Who directed Winnie the Pooh: Blood and Honey?

Rhys Frake-Waterfield directed both the original 2023 film and its 2024 sequel, Blood and Honey II. ITN Films serves as distributor.

Where can I watch official trailers?

Trailers exist on YouTube and horror promotion channels. The Bloody Disgusting YouTube channel has promoted sequel availability and clips.

How do IMDb and audience scores compare to critic reviews?

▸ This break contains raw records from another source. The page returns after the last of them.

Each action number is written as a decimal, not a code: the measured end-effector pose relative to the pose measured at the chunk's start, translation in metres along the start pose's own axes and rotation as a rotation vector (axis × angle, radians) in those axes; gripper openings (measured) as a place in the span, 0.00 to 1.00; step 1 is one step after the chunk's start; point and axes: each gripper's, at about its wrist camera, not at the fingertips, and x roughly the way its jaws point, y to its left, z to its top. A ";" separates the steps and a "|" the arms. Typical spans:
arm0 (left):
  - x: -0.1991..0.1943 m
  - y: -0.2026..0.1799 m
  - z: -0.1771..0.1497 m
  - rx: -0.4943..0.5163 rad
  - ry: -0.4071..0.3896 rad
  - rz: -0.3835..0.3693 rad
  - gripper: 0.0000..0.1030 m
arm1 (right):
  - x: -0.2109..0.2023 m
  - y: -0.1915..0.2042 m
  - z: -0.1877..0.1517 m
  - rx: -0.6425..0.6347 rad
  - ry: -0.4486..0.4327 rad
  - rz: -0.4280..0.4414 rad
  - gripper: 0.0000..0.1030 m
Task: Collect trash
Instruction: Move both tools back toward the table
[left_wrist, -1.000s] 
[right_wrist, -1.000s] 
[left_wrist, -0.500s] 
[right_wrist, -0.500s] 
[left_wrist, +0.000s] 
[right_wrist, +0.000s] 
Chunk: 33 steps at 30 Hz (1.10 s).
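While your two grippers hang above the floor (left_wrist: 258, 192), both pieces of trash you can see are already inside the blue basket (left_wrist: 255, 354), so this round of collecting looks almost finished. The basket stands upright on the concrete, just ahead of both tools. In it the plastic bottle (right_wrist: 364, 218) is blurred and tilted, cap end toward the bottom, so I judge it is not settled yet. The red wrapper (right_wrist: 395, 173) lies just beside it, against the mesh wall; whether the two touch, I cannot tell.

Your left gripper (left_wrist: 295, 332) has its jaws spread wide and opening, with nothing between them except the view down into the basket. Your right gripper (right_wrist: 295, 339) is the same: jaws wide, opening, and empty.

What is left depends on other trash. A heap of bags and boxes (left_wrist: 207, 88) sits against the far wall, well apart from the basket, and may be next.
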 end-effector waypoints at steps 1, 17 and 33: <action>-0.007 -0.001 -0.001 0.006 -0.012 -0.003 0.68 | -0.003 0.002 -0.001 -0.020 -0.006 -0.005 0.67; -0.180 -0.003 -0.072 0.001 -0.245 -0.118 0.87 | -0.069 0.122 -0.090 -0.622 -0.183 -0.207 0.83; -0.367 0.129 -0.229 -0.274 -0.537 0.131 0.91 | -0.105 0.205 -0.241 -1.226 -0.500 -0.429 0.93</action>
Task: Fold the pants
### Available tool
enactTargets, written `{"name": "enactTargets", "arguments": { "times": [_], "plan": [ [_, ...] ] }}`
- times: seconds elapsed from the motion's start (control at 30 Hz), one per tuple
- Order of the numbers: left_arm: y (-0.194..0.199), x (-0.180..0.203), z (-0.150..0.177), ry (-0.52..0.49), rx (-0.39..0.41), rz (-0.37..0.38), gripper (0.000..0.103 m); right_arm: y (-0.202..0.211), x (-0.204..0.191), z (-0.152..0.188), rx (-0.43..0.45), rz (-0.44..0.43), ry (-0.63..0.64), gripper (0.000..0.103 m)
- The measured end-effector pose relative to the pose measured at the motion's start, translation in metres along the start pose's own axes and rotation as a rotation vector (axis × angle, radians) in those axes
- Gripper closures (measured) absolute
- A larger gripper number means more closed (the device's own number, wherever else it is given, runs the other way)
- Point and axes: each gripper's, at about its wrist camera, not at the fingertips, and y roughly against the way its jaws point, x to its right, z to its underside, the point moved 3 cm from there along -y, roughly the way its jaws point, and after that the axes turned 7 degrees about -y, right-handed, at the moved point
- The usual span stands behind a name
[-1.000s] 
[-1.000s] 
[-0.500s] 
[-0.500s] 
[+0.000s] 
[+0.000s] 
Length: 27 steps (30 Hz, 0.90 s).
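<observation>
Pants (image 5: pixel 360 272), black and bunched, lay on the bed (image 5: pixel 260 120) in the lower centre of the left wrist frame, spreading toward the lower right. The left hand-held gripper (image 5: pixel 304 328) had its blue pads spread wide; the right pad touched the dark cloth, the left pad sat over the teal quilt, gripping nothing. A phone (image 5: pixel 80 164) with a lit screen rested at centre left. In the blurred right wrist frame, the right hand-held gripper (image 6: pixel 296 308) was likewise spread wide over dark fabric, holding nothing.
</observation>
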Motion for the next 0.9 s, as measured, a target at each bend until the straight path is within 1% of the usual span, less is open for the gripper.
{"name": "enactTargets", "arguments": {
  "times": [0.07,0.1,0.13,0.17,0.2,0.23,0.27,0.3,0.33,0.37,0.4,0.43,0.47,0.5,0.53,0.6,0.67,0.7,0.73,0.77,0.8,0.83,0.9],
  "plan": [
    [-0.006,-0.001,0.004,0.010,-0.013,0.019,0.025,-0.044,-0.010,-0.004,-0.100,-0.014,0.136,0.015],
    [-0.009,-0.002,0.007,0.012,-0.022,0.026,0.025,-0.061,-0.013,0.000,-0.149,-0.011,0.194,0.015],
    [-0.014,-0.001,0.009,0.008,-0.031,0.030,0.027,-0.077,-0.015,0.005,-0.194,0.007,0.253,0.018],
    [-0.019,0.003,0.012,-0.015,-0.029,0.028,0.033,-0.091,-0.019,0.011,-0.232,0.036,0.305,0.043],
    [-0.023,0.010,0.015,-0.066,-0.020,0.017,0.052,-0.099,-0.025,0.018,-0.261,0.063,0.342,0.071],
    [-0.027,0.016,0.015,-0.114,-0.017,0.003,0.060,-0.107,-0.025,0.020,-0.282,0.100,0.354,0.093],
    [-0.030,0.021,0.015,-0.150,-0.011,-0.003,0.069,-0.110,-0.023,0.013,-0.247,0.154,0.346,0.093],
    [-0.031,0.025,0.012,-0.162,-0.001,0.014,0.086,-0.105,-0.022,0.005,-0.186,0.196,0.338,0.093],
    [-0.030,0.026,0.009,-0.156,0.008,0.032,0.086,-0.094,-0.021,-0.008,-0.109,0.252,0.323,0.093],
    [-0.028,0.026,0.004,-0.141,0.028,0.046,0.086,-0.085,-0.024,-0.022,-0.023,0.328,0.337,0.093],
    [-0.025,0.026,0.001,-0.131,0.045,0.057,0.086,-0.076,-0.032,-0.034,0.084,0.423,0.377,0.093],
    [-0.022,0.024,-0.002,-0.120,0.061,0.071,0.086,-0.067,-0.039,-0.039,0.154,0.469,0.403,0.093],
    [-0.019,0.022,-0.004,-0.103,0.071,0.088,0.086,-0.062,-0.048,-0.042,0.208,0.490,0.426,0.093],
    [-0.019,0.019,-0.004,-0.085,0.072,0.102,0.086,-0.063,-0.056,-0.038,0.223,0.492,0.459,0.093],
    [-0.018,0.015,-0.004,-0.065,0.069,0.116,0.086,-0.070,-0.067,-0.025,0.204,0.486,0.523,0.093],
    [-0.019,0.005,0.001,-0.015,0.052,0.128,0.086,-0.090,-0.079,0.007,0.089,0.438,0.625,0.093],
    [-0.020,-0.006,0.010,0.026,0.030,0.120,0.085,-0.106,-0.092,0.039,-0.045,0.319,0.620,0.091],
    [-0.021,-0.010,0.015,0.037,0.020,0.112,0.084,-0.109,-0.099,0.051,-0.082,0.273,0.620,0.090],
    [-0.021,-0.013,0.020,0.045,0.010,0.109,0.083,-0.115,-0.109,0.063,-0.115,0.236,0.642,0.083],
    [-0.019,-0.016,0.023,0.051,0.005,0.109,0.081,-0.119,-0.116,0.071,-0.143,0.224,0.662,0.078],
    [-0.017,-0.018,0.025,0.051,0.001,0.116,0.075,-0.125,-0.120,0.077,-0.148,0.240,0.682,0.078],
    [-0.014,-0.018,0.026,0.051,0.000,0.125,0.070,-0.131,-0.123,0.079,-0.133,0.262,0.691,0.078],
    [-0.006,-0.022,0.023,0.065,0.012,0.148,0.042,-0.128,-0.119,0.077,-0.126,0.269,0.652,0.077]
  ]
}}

IMDB ratings for both films exist but reflect the expected genre division: moderate scores from slasher enthusiasts versus low scores from mainstream critics and general audiences.

Is Piglet male in the original Milne stories?

Yes. In A.A. Milne’s original 1926 and 1928 books, Piglet is male — referred to with male pronouns throughout. Milne describes him as “a Small Boy Pig” in early drafts.

What happens to Eeyore in the Blood and Honey universe?

Eeyore appears to be absent or deceased in the film’s universe. The sequel features Pooh, Piglet, Owl, and Tigger as the main villains — Eeyore notably does not appear in either film’s confirmed cast listings.

Are there mental health links to original Pooh characters?

Informal pop-psychology theories link Piglet to anxiety and Eeyore to depression, but these are fan interpretations rather than author-confirmed intentions. A.A. Milne never stated he modeled the characters on psychological conditions.